BEGIN Dataset extract

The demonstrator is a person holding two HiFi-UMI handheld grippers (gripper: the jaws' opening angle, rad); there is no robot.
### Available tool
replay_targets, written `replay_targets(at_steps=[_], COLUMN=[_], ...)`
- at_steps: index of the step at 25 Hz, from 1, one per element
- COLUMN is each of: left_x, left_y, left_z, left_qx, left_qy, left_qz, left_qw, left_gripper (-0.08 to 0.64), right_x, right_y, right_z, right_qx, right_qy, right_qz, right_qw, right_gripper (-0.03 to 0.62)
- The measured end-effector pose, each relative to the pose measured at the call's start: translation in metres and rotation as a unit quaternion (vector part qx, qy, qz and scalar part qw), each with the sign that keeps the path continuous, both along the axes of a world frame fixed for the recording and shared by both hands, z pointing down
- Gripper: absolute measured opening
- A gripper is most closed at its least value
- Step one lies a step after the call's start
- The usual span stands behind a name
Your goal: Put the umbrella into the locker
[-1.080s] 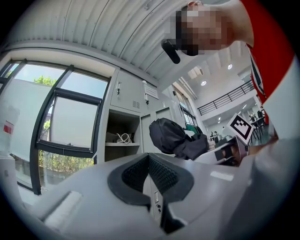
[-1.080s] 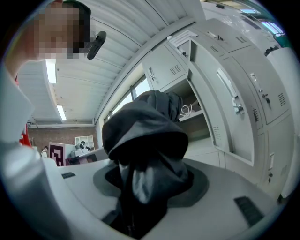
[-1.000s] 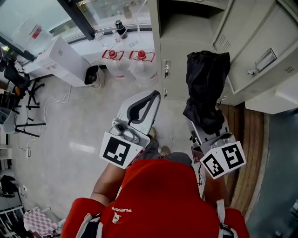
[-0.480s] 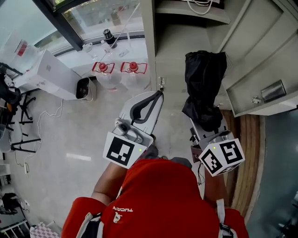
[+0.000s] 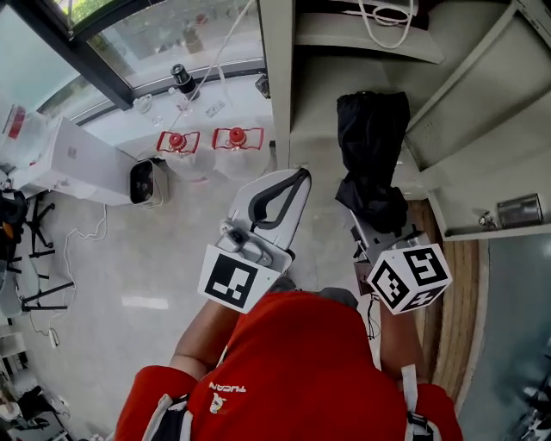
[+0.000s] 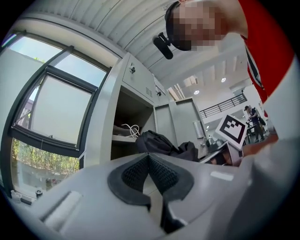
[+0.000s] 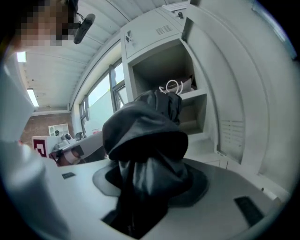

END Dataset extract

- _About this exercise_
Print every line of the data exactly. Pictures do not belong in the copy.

- _Response to the task_
The demonstrator is a person holding two HiFi-UMI handheld grippers (gripper: the jaws' opening angle, rad); there is no robot.
### Available tool
replay_targets, written `replay_targets(at_steps=[_], COLUMN=[_], ...)`
- at_steps: index of the step at 25 Hz, from 1, one per element
- COLUMN is each of: left_x, left_y, left_z, left_qx, left_qy, left_qz, left_qw, left_gripper (-0.08 to 0.64), right_x, right_y, right_z, right_qx, right_qy, right_qz, right_qw, right_gripper (-0.03 to 0.62)
- The measured end-effector pose, each relative to the pose measured at the call's start: translation in metres and rotation as a unit quaternion (vector part qx, qy, qz and scalar part qw), each with the sign that keeps the path continuous, both along the axes of a world frame fixed for the recording and shared by both hands, z pointing down
- Gripper: absolute measured opening
- A gripper is most closed at its least value
- Step one lies a step after the call's start
- The usual span stands behind a name
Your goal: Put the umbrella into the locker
[-1.080s] 
[-1.080s] 
[-1.000s] 
[-0.480s] 
[+0.000s] 
[+0.000s] 
[+0.000s] 

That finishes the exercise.